Rivers plunging over these cliffs become some of the highest waterfalls in the world, including the highest of all – Angel Falls – seen as the team of scientists flies to the jungle base.

Jokily, the fictional Californian coastal town to which the body of the fatally-bitten photographer is returned is called ‘Canaima’. The charming little town is actually Cambria, which you’ll find on Hwy1 ten miles south of San Simeon towards San Luis Obispo.

The Victorian 'gingerbread' funeral home, from which the deadly spider escapes when the coffin is opened, can be seen on Arlington Street just off Cambria’s Main Street. It’s actually on the rear of the property at 755 Main Street.

The practice of new doctor-in-town Ross Jennings (Jeff Daniels) is 4090 Burton Drive, Cambria (virtually unchanged) but the house he shares with his wife Molly (Harley Jane Kozak) was built specially for the film, as was the cobwebby barn alongside it.

The home of neighbour Margaret, who becomes the spider’s first victim, is now part of the Halter Ranch Vineyard, 8910 Adelaida Road in Paso Robles, about 20 miles inland from Cambria.

In the residential area south of Cambria's Main Street, the delightful home of the Kendalls, who expire in front of Wheel Of Fortune when a spider gets into their popcorn, is 1958 Richard Avenue. As ever, please don't do anything to disturb the residents of private homes.

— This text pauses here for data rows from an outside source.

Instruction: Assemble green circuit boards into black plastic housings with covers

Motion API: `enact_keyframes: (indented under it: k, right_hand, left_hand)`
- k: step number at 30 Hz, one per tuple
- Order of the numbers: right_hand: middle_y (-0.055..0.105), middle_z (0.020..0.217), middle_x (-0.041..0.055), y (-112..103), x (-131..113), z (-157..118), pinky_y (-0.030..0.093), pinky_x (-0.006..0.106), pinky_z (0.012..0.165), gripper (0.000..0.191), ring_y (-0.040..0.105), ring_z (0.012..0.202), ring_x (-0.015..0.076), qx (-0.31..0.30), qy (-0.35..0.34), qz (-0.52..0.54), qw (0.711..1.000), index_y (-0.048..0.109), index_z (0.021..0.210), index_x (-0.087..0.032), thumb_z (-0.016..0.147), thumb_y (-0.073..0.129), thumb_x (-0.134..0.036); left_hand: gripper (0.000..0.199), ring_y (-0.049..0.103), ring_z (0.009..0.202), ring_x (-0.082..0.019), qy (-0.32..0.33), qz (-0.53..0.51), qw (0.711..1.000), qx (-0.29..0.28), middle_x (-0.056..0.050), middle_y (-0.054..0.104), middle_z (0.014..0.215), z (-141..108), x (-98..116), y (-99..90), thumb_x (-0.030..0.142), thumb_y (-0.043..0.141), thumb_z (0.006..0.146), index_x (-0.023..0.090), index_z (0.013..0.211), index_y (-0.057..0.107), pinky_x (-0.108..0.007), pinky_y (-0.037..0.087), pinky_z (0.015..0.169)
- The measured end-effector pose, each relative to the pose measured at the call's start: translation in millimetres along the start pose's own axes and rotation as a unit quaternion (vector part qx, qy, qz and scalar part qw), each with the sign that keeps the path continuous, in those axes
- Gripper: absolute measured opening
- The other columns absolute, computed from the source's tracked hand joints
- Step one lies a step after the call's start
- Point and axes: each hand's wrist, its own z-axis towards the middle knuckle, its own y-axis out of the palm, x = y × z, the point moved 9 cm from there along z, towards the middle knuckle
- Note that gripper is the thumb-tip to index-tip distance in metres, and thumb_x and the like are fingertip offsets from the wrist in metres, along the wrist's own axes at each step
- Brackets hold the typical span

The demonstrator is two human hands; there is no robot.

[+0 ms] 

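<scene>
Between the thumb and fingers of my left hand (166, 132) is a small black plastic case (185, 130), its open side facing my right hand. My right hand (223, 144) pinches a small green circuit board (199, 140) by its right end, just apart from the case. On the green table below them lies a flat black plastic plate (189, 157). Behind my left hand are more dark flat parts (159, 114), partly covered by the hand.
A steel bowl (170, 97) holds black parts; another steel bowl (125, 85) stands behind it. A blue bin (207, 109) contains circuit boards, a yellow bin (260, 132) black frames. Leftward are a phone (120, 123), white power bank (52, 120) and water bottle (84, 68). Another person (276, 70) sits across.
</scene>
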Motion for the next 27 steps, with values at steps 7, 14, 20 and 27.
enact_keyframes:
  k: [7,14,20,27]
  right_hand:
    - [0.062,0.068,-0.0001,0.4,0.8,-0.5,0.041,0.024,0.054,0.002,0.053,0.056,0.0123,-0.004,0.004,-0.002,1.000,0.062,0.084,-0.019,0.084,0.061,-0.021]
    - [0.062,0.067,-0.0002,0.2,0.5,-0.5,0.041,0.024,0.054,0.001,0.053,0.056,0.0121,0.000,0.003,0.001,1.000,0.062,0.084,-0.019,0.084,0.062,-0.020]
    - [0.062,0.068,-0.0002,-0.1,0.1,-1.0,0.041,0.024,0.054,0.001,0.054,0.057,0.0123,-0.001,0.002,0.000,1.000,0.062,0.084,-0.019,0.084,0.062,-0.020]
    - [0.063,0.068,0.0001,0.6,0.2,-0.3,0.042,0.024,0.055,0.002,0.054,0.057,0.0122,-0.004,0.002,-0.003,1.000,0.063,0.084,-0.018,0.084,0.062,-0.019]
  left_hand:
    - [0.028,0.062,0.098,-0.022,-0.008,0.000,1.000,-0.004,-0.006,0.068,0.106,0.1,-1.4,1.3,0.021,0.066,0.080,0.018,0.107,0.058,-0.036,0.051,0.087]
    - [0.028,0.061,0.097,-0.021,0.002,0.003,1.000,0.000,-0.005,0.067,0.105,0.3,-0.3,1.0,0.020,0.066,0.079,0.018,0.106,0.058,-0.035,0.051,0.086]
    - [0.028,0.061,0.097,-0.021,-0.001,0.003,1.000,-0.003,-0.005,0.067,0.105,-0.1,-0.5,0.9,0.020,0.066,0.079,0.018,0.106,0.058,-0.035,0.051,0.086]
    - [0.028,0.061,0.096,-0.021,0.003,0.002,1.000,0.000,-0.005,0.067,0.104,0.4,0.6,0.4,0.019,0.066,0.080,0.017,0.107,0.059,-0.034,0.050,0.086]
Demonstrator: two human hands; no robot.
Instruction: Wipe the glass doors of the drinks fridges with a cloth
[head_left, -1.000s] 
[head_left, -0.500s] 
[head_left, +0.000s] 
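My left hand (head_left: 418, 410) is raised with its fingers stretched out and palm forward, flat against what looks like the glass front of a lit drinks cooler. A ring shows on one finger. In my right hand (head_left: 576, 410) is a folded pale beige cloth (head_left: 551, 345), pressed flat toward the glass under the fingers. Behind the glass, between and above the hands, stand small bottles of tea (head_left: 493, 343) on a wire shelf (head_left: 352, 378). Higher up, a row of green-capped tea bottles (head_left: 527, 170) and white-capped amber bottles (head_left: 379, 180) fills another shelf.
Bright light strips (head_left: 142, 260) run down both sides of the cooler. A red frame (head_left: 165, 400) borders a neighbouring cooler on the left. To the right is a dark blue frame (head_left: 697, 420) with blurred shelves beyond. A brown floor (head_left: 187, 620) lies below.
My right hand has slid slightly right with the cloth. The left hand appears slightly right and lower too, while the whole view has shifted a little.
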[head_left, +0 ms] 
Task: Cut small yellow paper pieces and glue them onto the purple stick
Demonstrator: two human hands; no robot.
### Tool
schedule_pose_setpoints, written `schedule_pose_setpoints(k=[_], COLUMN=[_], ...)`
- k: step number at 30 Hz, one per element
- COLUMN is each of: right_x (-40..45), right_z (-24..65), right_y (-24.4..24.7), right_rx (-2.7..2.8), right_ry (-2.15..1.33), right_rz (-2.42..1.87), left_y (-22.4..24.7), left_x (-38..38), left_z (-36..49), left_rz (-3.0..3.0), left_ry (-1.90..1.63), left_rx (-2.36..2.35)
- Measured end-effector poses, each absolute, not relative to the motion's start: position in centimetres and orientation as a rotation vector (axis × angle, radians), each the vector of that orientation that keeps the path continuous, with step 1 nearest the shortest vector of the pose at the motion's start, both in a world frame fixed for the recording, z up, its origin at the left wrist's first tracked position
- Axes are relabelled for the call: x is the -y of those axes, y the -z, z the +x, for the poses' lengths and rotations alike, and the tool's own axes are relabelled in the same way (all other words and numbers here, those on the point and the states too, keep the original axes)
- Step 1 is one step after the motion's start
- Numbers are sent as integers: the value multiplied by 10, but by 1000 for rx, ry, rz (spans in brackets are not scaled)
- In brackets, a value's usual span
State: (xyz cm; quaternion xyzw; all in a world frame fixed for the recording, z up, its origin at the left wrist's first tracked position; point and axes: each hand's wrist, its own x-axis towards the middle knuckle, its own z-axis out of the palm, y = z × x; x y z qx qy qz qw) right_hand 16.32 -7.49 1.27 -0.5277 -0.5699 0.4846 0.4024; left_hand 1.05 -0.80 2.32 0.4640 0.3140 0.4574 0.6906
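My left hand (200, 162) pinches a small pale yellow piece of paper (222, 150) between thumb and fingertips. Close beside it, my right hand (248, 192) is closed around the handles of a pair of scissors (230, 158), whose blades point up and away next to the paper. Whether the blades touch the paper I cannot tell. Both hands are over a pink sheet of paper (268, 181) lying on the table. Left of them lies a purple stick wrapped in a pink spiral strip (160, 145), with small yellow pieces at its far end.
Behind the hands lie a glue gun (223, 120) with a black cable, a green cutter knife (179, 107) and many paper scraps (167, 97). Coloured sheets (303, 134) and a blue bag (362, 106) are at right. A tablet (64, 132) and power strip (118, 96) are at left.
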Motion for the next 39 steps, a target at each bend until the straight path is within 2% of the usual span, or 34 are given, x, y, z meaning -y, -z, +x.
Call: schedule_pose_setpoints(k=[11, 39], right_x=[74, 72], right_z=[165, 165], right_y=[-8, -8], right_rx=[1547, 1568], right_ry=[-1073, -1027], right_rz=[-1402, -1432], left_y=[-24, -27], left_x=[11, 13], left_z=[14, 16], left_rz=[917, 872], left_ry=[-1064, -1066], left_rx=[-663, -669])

If you're in the Cambria area, you might want to drive the few miles north up the coast to visit Hearst Castle, the fantastic estate built by newspaper magnate William Randolph Hearst, which provided the inspiration for Charles Foster Kane’s 'Xanadu’ in Orson Welles' Citizen Kane (and itself went on to become a location for Stanley Kubrick’s Spartacus).